* [Exercise goal]: Wherever a picture appears, leave it out, and transcribe the rest of the records exactly.

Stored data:

════════════════════

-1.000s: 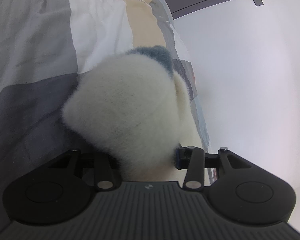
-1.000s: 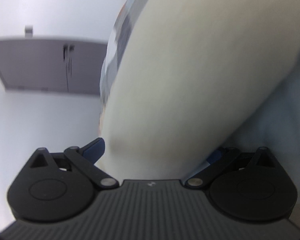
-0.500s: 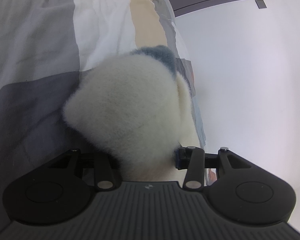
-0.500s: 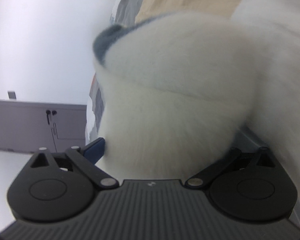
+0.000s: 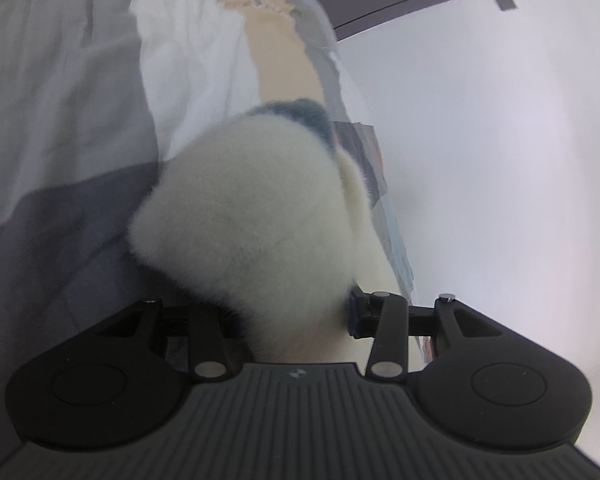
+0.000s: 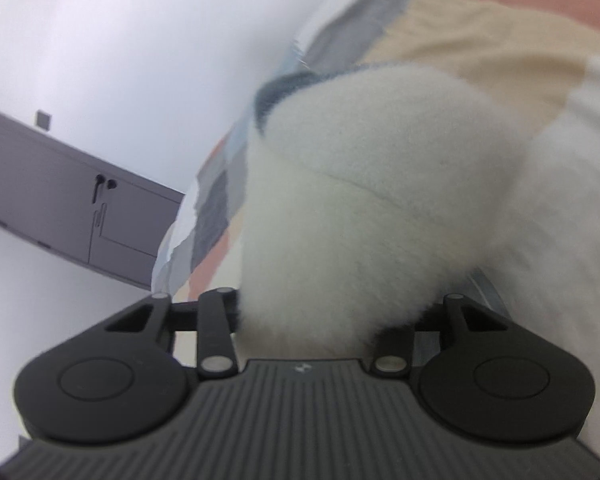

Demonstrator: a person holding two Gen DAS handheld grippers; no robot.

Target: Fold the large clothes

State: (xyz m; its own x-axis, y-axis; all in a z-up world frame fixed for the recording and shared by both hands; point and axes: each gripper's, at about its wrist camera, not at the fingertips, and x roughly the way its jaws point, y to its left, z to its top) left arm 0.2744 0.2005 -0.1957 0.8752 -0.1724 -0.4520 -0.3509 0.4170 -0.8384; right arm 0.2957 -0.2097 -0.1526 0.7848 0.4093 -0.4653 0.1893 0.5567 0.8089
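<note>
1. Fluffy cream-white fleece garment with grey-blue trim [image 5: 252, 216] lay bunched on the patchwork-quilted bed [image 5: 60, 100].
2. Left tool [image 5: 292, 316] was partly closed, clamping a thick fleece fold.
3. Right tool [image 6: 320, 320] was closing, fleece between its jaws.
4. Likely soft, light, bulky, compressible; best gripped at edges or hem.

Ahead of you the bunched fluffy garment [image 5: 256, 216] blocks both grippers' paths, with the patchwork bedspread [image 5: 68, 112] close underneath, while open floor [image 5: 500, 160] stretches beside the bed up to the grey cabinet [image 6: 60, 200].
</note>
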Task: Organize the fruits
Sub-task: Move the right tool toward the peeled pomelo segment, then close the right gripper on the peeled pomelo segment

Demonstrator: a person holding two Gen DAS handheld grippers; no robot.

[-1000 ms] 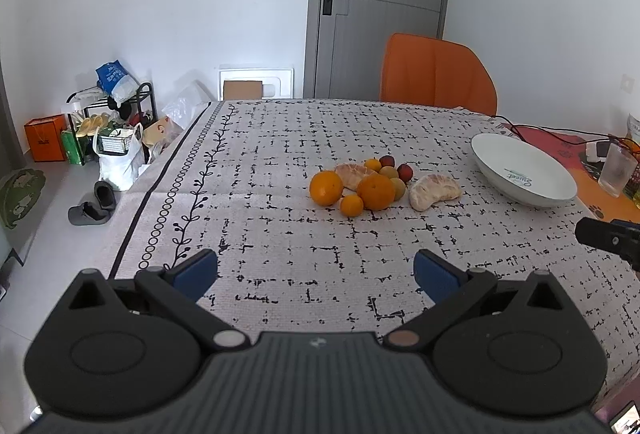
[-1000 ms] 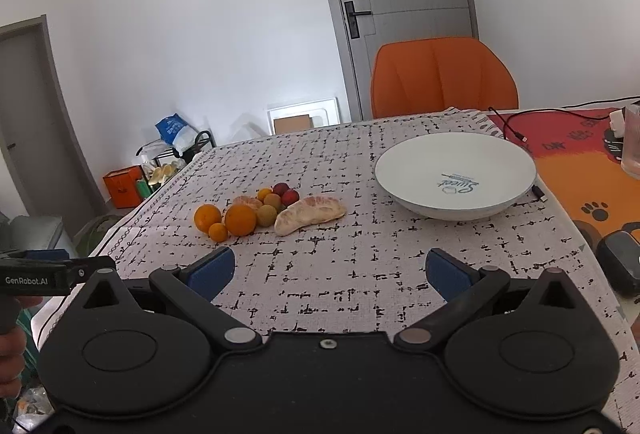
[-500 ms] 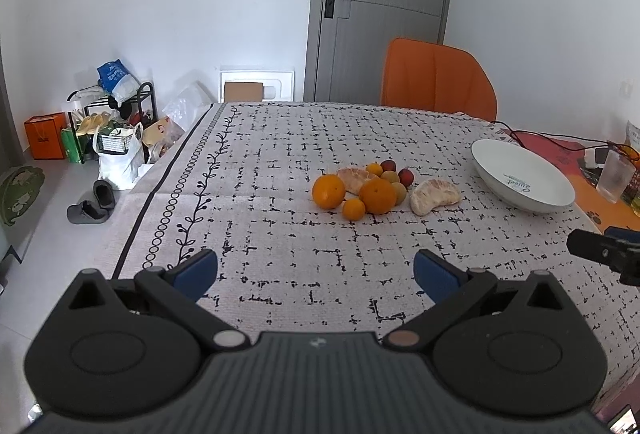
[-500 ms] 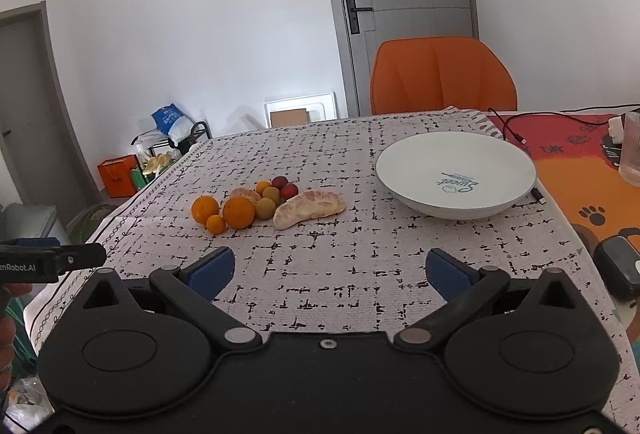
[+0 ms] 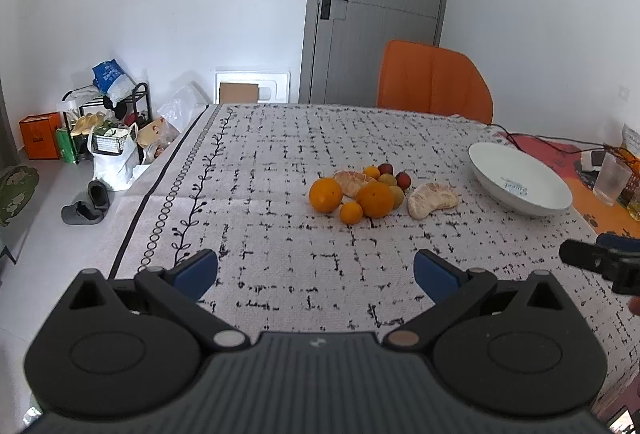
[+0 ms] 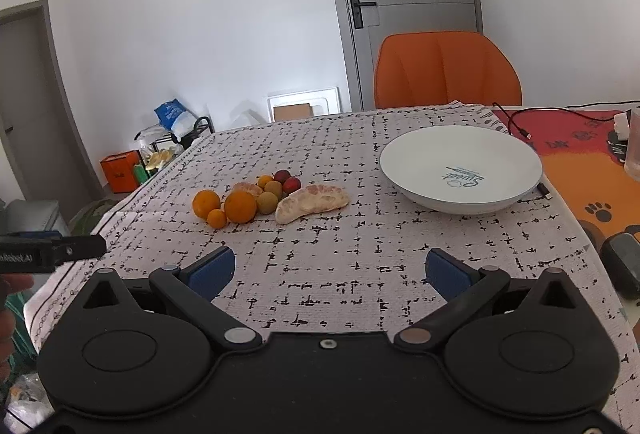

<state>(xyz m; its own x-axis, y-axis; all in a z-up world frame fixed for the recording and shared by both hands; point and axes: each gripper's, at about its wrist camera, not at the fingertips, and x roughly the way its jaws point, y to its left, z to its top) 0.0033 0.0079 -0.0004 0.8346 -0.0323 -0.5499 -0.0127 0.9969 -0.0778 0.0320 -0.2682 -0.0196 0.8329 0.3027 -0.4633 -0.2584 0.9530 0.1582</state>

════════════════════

* [Problem solution]:
-1.000s: 
-1.000s: 
-0.500s: 
-0.500s: 
+0.000s: 
+0.000s: 

Demonstrator: a person holding two Gen DAS handheld grippers; no robot.

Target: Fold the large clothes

State: (xyz m; its own x-axis, y-axis; all in a z-up world frame fixed for the recording and shared by both hands; point and axes: each gripper's, at about its wrist camera, not at the fingertips, and x roughly the way its jaws point, y to its left, z to its top) left arm 0.2744 0.2005 -0.1957 0.8752 -0.1724 -0.4520 -0.3509 0.4170 -0.8384; right arm 0.2957 -0.2097 -0.1526 0.7848 0.4093 -0.4653 0.1893 0.5567 0.8089
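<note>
1. Fluffy cream-white fleece garment with grey-blue trim [image 5: 252, 216] lay bunched on the patchwork-quilted bed [image 5: 60, 100].
2. Left tool [image 5: 292, 316] was partly closed, clamping a thick fleece fold.
3. Right tool [image 6: 320, 320] was closing, fleece between its jaws.
4. Likely soft, light, bulky, compressible; best gripped at edges or hem.

Ahead of you the bunched fluffy garment [image 5: 256, 216] blocks both grippers' paths, with the patchwork bedspread [image 5: 68, 112] close underneath, while open floor [image 5: 500, 160] stretches beside the bed up to the grey cabinet [image 6: 60, 200].
</note>
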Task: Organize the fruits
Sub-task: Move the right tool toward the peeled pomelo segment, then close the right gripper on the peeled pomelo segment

Demonstrator: a person holding two Gen DAS handheld grippers; no robot.

[-1000 ms] 
[-1000 ms] 
[-500 ms] 
[-500 ms] 
[+0 ms] 
[+0 ms] 

<state>(xyz m; its own x-axis, y-axis; all in a z-up world frame fixed for the recording and shared by both hands; point and axes: each gripper's, at about its wrist camera, not at the fingertips, and x roughly the way its jaws point, y to its left, z to its top) 0.0033 0.0079 -0.0004 0.8346 -0.0323 -0.5499 -0.0127 0.9969 -0.0778 0.0320 -0.2682 -0.0196 0.8329 0.3027 -0.4633 -0.2584 0.9530 0.1582</state>

This exercise has now been finished.